Assigned task
Output, please, exactly those lines of the listing that come before the line with "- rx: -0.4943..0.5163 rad", along with that line itself.

******************************

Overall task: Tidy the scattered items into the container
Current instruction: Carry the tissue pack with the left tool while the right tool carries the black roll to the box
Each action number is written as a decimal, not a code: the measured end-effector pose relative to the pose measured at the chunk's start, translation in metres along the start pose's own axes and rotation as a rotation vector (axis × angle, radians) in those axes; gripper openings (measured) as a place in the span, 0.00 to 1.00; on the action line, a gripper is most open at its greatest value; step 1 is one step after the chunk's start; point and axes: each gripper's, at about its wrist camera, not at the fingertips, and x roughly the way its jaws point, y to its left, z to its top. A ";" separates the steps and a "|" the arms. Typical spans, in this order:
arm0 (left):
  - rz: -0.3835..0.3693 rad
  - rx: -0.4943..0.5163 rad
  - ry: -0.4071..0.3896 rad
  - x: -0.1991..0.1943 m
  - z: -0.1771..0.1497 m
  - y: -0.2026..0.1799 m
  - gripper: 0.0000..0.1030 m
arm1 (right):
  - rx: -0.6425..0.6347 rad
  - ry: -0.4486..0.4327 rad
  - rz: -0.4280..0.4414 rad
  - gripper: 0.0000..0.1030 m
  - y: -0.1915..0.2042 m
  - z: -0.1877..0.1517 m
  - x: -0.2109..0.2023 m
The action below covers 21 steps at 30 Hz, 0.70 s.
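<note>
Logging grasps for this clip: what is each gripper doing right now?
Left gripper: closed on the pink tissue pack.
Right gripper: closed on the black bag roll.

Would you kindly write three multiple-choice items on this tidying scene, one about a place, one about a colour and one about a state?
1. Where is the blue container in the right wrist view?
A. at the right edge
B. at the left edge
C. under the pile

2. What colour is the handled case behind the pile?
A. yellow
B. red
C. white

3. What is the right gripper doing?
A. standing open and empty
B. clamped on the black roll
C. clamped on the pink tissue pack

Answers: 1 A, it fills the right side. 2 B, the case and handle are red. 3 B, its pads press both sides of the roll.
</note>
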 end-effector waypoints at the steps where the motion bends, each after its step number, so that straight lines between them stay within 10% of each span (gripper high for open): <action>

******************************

Exercise answer
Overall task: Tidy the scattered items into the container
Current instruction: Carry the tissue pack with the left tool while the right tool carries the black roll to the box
Each action number is written as a decimal, not a code: the measured end-effector pose relative to the pose measured at the chunk's start, translation in metres along the start pose's own axes and rotation as a rotation vector (axis × angle, radians) in those axes; gripper openings (measured) as a place in the span, 0.00 to 1.00; on the action line, a gripper is most open at its greatest value; step 1 is one step after the chunk's start; point and axes: each gripper's, at about its wrist camera, not at the fingertips, and x roughly the way its jaws point, y to its left, z to its top. A ";" separates the steps and a "|" the arms. Typical spans, in this order:
arm0 (left):
  - rz: -0.3835..0.3693 rad
  - rx: -0.4943..0.5163 rad

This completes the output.